↓↓↓
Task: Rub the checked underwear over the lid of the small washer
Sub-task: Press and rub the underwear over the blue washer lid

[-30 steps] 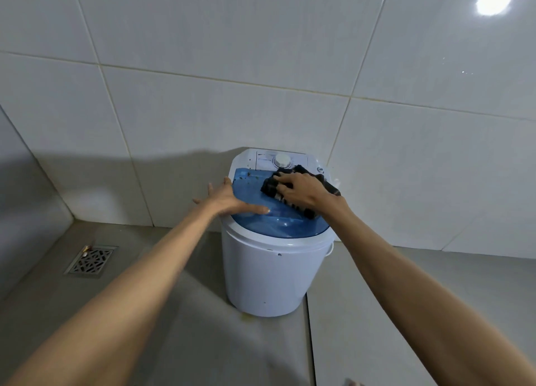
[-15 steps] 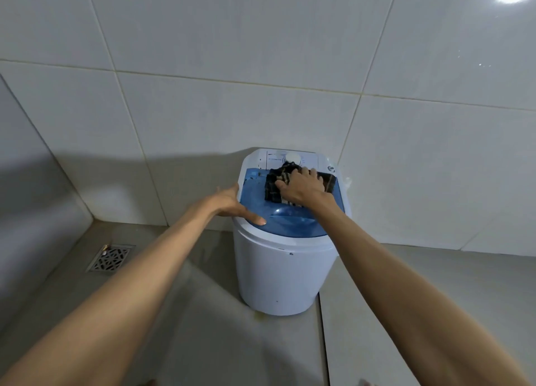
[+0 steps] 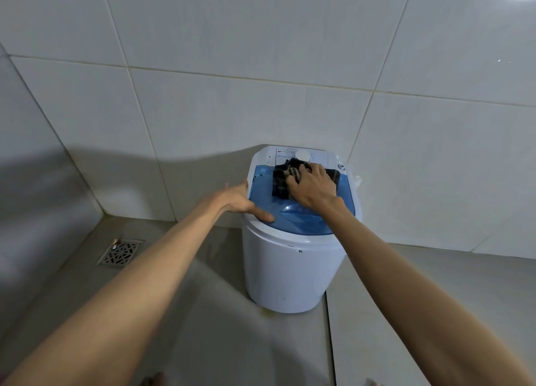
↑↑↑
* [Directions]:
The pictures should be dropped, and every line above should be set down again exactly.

* [Solved problem]:
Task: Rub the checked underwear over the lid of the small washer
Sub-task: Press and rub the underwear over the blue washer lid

[-30 steps] 
[-15 steps] 
[+0 steps] 

There is no more output to give.